Problem »
The number of lines below that contain the word "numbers" is all that the answer should hold.

Collected material »
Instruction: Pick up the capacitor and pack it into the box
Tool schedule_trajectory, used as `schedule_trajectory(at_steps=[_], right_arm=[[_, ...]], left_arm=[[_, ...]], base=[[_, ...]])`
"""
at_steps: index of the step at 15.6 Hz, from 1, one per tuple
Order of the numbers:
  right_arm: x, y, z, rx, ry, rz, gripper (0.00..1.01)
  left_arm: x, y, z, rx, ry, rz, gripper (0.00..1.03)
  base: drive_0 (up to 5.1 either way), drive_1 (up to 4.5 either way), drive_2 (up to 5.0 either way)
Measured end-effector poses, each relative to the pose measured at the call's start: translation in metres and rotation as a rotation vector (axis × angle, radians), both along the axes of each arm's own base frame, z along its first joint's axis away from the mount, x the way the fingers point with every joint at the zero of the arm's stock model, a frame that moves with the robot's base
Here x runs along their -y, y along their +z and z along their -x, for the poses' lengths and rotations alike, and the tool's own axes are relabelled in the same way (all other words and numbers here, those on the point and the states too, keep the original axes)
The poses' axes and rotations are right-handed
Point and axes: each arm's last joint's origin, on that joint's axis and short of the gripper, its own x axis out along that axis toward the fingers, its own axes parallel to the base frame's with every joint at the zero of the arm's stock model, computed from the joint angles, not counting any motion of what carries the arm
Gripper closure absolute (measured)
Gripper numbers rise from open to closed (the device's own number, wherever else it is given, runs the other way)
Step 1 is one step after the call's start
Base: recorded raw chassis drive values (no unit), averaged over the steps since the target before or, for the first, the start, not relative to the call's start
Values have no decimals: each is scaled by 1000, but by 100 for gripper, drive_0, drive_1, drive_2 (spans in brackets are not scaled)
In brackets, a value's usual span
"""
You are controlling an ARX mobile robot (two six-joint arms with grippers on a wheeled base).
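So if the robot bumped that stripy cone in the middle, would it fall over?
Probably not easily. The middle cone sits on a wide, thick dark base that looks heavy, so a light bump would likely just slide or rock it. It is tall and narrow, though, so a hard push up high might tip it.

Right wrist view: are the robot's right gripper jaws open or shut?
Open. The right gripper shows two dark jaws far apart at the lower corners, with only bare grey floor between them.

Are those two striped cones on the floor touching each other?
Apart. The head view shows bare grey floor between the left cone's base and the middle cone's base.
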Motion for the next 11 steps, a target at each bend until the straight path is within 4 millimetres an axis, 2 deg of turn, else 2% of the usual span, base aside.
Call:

Solution to this exercise »
3